Тепло распространяется по моей коже, и я сжимаю челюсть.
Ее телефон звонит из сумки на стуле, и мама направляется к нему, отмахиваясь от моих возражений.
— Думаю, мы оставим так.
Взяв сумку, она достает телефон и отвечает на звонок, проходит мимо меня и покидает комнату.
Я протираю глаза, слушая, как она болтает в зоне ожидания о том, нужна ли через два месяца блинница для пасхального завтрака в моей школе.

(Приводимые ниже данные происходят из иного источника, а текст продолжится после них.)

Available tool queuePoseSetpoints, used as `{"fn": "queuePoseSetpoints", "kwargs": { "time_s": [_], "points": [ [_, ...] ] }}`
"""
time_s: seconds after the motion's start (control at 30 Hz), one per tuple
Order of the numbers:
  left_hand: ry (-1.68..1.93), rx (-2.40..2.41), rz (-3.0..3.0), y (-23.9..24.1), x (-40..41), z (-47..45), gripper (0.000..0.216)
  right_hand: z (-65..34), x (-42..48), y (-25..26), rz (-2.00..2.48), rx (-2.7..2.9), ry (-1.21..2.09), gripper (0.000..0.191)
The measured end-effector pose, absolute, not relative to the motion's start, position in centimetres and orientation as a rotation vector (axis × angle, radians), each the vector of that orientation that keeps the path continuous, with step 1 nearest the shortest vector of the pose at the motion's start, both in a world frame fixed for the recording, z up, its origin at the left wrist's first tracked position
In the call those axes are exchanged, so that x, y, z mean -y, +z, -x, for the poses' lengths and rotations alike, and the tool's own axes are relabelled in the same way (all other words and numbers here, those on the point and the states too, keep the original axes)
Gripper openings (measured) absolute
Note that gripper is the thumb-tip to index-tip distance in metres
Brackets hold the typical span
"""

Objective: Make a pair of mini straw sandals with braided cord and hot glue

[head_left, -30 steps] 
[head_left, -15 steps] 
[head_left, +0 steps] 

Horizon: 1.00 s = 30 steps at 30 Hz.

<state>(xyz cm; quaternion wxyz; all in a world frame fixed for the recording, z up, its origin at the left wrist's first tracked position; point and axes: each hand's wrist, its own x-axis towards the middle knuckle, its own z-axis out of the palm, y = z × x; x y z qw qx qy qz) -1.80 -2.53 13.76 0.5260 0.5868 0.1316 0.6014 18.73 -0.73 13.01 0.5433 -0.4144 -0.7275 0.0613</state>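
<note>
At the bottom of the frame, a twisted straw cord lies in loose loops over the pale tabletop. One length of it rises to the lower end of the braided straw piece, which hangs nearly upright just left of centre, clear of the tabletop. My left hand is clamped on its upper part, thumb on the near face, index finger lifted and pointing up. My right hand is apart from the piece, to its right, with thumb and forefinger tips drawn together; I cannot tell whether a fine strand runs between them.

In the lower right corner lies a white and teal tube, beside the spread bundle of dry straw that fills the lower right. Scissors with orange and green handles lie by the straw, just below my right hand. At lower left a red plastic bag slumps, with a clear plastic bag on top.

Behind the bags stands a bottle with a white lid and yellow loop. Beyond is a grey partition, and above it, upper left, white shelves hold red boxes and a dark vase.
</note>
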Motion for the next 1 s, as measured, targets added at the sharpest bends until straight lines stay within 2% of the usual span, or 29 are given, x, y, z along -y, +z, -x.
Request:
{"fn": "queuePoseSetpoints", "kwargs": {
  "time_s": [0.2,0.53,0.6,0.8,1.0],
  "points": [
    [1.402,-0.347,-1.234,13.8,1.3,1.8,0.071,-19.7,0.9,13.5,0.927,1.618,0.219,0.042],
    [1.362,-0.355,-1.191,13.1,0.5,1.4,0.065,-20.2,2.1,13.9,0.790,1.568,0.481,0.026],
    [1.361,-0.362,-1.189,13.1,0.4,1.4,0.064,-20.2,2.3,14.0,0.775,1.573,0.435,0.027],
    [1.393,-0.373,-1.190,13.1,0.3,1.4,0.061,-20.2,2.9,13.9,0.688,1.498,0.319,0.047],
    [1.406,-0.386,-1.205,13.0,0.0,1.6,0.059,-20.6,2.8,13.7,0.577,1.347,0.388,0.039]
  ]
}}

Смотрю в зеркало на свою огромную юбку, мне надоедает весь этот образ, который обречен жить вечно и вернется, чтобы вывести меня из себя в ближайшие годы.
Совсем не хочется, чтобы моя дочь смеялась, рассматривая фотографии.
Приподнимаю юбку и съеживаюсь при виде белых чулок и уродливых атласных туфель на каблуках, а затем поворачиваюсь, изучая заднюю часть своего платья и отвратительную шнуровку корсета, вместо которого должны были быть пуговицы.
Боже, мне стоило принять валиум. Какого черта я хочу осчастливить ее, если она таким образом ранит мои чувства?
Но я знаю почему. Через несколько месяцев я уеду в колледж. Прочь от всего. Выпускной. Конец.
Все уедут. Все…
Выпрямившись, я снова смотрю в зеркало, но вдруг где-то в магазине с шумом захлопывается дверь, и этот звук заставляет меня замереть.
Это не входная дверь. На той висит колокольчик. Эта же редко используется — тяжелая и толстая дверь, щелчок защелки такой громкий, что я слышу его отсюда.
Сердце ускоряет темп, и через мгновение ее глаза согревают мою кожу на спине.
Все…
Я поднимаю взгляд и встречаюсь с глазами Оливии Джэгер, когда она прислоняется к арке, ведущей в примерочную, и смотрит на меня.
И внезапно моя кожа становится слишком горячей.
Она держит холщовые сумки, набитые тюлем и лентой, ее очки-авиаторы сидят на макушке, и она явно изо всех сил пытается сдержать свое веселье.
Ее смена закончилась больше часа назад. Я думала, она ушла домой.
— Подойди сюда, — говорю я ей.
Она опускает сумки на пол и подходит ко мне, становясь лицом к лицу. Я смотрю вниз на свою одноклассницу, товарища по команде и единственную, кого я когда-либо с нетерпением жду.